- _Problem statement_: The full listing should be written out verbatim, and its images should be dropped.
- - - -
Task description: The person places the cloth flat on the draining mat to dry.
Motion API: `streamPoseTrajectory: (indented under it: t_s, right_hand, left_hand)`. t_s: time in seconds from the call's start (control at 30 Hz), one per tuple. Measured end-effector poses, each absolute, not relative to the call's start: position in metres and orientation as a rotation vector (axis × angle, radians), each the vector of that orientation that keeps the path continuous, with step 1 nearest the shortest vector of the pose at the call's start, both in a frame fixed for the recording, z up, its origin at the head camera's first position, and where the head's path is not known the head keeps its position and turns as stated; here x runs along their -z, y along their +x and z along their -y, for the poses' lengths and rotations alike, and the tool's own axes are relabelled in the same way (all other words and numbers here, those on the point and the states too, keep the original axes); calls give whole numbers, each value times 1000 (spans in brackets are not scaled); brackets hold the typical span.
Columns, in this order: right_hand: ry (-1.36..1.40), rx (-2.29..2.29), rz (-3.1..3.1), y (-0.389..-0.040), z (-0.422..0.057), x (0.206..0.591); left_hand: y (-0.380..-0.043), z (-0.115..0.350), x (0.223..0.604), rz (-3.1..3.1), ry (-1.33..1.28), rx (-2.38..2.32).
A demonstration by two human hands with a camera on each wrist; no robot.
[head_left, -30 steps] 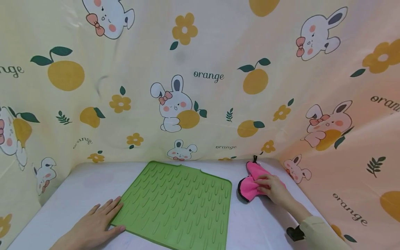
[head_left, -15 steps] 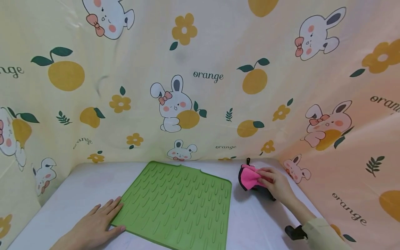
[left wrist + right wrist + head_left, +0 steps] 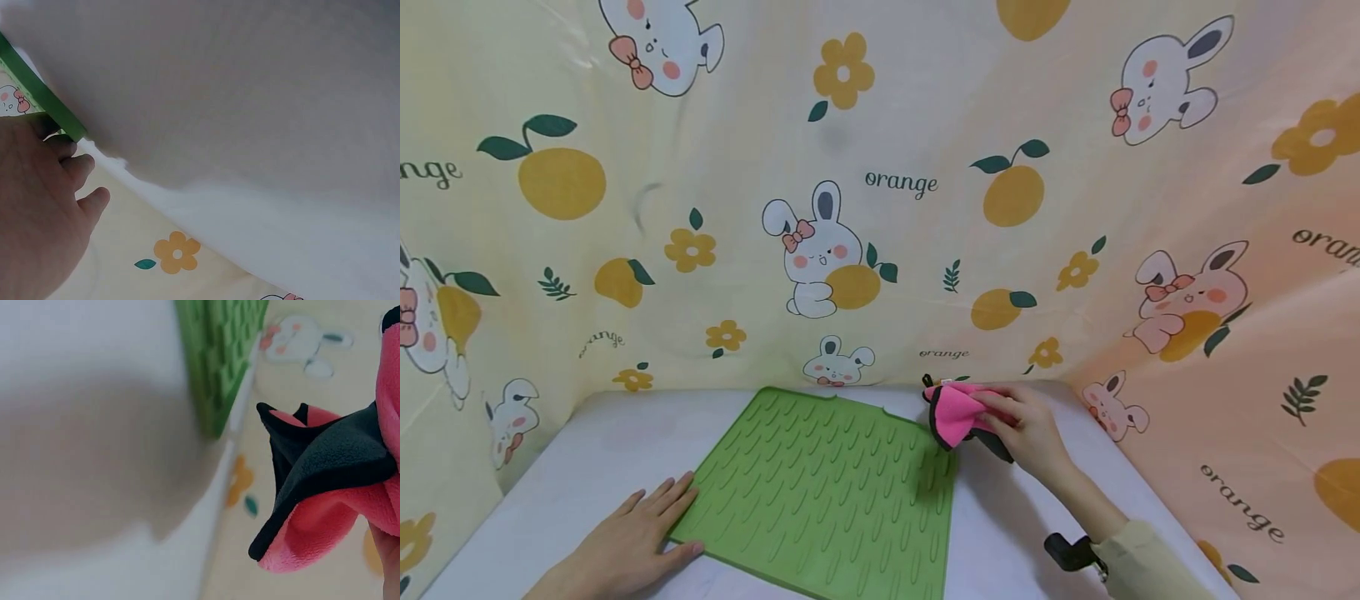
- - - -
- _Solved exercise_:
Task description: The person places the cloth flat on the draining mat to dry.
Motion API: `streamPoseTrajectory: (indented under it: t_s, right_hand, left_hand)`. t_s: time in seconds from the call's start (control at 30 Hz), one per tuple. Measured end-effector poses, each absolute, not relative to the call's start: position in metres and orientation as a rotation vector (axis × angle, radians), each the vector of that orientation that keeps the path continuous, with step 1 nearest the shortest vector of the pose at the call's start, both in a frame fixed for the recording, z up, its origin at the head camera's first position, and where the head's path is not known the head keeps its position and turns as stated; here x runs along their -z, y along their +x and z along their -y, for the poses' lengths and rotations alike, and the tool's own axes are relabelled in the same way (all other words and numbers here, those on the point and the states too, keep the original axes); calls give whole numbers, each value times 1000 (spans in brackets are not scaled); brackets hold the typical span.
Columns, in this order: right_hand: ry (-1.36..1.40), rx (-2.29..2.29), rz (-3.1..3.1), y (-0.389..-0.040), z (-0.422..0.057), x (0.206..0.591); left_hand: y (-0.380..-0.043), z (-0.115..0.350), x (0.223..0.604), rz (-3.1..3.1), ry (-1.33..1.28), rx (-2.38..2.32).
A demonstration by two human hands with a camera on each wrist; no robot.
[head_left, -30 steps] 
[head_left, -15 steps] 
[left wrist + right wrist + head_left, +0 steps] 

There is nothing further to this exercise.